In reaction to police shootings, especially in the Breanna Taylor case, large anti-racist marches took place in some very unlikely places: 800 people protested in Richmond; more than 400 in Hazard; and 200-300 in Bloody Harlan, Prestonsburg, and Whitesburg. As a result, organizing efforts against white supremacy have continued to gain strength. At the same time, about 600 people in Letcher County organized against the construction of a new federal prison. Despite enormous political and business pressure, the prison proposal was withdrawn; however, there are still four federal prisons in the region, so the fight for abolition has only just begun.

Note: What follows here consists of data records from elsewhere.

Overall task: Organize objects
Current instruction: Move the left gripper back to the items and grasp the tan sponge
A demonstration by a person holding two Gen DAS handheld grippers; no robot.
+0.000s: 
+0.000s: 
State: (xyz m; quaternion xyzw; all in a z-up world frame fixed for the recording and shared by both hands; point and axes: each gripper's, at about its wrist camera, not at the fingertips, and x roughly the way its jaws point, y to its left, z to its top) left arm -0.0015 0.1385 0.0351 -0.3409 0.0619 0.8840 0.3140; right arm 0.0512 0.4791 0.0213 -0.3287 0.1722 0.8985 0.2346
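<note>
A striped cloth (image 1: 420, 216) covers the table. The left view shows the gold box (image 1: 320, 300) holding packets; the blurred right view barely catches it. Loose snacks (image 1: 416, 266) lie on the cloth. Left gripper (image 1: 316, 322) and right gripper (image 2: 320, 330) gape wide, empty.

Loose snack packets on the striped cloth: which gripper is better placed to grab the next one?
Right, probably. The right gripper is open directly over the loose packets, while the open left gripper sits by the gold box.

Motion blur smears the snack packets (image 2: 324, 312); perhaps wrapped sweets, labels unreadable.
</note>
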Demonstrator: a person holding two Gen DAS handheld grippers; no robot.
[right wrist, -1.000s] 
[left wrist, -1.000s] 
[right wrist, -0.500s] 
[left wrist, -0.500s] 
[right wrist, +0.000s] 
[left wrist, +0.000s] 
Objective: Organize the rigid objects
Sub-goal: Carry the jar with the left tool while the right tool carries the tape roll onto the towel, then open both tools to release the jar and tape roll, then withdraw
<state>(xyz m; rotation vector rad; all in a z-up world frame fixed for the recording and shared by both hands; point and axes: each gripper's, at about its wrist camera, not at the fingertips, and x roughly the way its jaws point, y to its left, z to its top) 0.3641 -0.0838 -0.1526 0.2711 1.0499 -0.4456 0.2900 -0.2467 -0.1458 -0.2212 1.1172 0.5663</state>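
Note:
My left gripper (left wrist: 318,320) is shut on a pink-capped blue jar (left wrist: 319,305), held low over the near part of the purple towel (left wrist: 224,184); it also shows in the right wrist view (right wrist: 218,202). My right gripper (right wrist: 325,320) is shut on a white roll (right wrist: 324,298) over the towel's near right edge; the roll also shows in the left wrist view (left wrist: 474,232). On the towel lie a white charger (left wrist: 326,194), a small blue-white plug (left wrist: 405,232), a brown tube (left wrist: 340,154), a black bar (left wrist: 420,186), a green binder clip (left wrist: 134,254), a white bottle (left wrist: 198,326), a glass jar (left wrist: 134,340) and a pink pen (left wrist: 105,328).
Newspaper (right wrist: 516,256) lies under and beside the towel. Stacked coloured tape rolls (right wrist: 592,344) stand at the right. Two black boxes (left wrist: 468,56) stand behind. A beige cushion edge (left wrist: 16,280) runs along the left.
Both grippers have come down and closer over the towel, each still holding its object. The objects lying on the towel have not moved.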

In the US, 95% of all land is classified as rural, with 21% of the population occupying that land. While an emphasis on urban organizing is justified, revolutionary socialists should pay attention to what is happening beyond city walls. While this discussion has focused on Kentucky, a state with 1,826,673 rural residents, rurality is not unknown elsewhere — central Pennsylvania; northern Wisconsin, Michigan, and Minnesota; significant sections of the plains and Rocky Mountain states; western Oregon and Washington; and much of New England is also rural.
The conditions, obstacles, and opportunities are different in each of these places, but we ignore them at our peril. Rural organizers may be as spread out the populations they represent — and they may each have unique perspectives, organizing targets, and strategies — but they are all working toward the goals the revolutionary left espouses. Their efforts may take longer, and they may have a great deal of work yet to do, but they can learn from, enlighten, and contribute to the organizing discourse. Our goals are large, so should be our reach.
Suggested readings:
Alexander, B. 2017. Glass House: The 1% Economy and the Shattering of the All-American Town. St. Martin’s Press.
Gaventa, J. 1982. Power and Powerlessness: Quiescence and Rebellion in an Appalachian Valley. University of Illinois Press.
Goldfield, M. 2020. The Southern Key: Class, Race & Radicalism in the 1930s & 1940s. Oxford University Press.
Kelley, R. 2015. Hammer and Hoe. University of North Carolina Press.
Neel, P. 2018. Hinterland: America’s New Landscape of Class and Conflict. Reaktion Books.
Stanton, M. 2019. Red, Black, White: The Alabama Communist Party, 1930-1950. University of Georgia Press.